Source material START

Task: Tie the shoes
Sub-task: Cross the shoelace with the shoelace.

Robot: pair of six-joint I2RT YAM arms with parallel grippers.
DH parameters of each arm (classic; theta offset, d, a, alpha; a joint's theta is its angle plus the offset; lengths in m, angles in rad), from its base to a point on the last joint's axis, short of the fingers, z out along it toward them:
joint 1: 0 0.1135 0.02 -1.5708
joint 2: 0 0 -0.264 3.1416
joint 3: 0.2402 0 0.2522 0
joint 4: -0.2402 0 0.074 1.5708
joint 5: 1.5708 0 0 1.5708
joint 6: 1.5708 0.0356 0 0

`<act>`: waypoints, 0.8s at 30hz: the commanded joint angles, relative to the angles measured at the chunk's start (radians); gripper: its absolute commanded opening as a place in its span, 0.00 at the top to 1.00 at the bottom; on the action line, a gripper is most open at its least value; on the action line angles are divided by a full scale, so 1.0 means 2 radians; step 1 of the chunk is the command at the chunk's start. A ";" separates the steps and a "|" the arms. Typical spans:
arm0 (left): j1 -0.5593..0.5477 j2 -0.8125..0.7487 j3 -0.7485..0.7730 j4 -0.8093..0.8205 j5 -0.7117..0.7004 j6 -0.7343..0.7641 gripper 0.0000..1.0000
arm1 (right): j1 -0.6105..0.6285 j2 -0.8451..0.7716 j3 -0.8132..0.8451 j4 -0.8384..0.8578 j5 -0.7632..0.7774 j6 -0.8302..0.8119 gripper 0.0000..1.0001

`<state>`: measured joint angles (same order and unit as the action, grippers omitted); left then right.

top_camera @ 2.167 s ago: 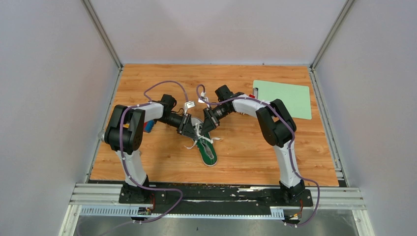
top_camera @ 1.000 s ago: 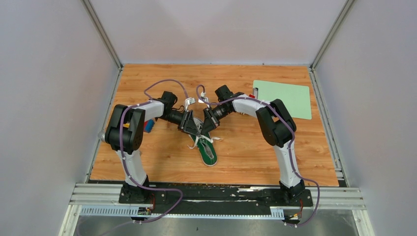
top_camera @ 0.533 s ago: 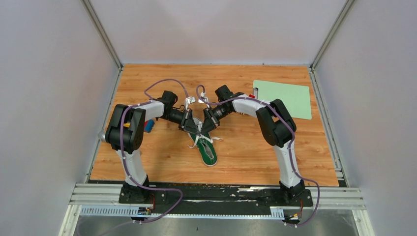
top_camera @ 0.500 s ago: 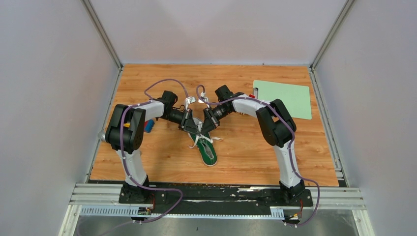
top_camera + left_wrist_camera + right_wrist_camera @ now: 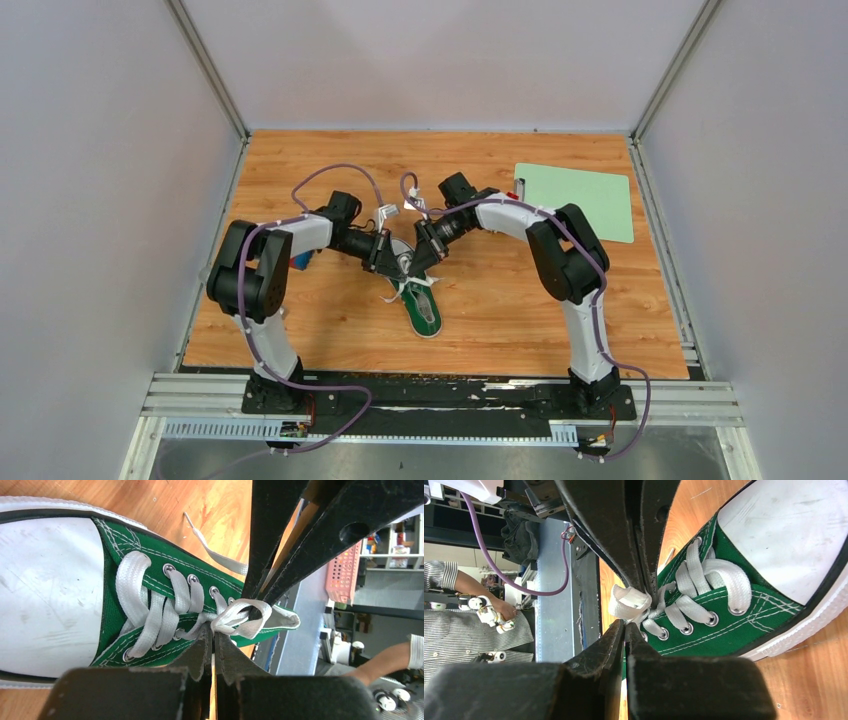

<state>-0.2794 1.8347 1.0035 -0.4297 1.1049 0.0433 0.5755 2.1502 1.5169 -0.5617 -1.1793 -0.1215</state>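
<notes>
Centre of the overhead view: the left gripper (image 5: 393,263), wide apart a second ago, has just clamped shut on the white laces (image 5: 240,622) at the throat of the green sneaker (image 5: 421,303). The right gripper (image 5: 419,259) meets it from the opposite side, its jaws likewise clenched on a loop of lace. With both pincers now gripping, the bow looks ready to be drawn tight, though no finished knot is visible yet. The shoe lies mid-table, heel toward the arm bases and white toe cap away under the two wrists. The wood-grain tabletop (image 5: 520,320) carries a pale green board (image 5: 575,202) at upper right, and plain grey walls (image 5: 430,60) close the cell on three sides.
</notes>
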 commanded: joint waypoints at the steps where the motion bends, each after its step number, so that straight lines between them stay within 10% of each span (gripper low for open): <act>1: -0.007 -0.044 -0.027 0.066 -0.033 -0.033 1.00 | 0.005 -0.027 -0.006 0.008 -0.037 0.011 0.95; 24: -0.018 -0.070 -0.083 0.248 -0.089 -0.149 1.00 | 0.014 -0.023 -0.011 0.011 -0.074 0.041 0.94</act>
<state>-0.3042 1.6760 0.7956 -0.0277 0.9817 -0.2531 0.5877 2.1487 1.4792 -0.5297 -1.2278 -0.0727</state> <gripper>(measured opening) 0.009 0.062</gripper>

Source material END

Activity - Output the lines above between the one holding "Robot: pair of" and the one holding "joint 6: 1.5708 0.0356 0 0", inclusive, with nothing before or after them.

Written reply -
Robot: pair of six-joint I2RT YAM arms with parallel grippers.
DH parameters of each arm (classic; theta offset, d, a, alpha; a joint's theta is its angle plus the offset; lengths in m, angles in rad), from its base to a point on the last joint's axis, short of the fingers, z out along it toward them:
joint 1: 0 0.1135 0.02 -1.5708
joint 2: 0 0 -0.264 3.1416
joint 3: 0.2402 0 0.2522 0
joint 4: -0.2402 0 0.074 1.5708
joint 5: 1.5708 0 0 1.5708
joint 6: 1.5708 0.0356 0 0

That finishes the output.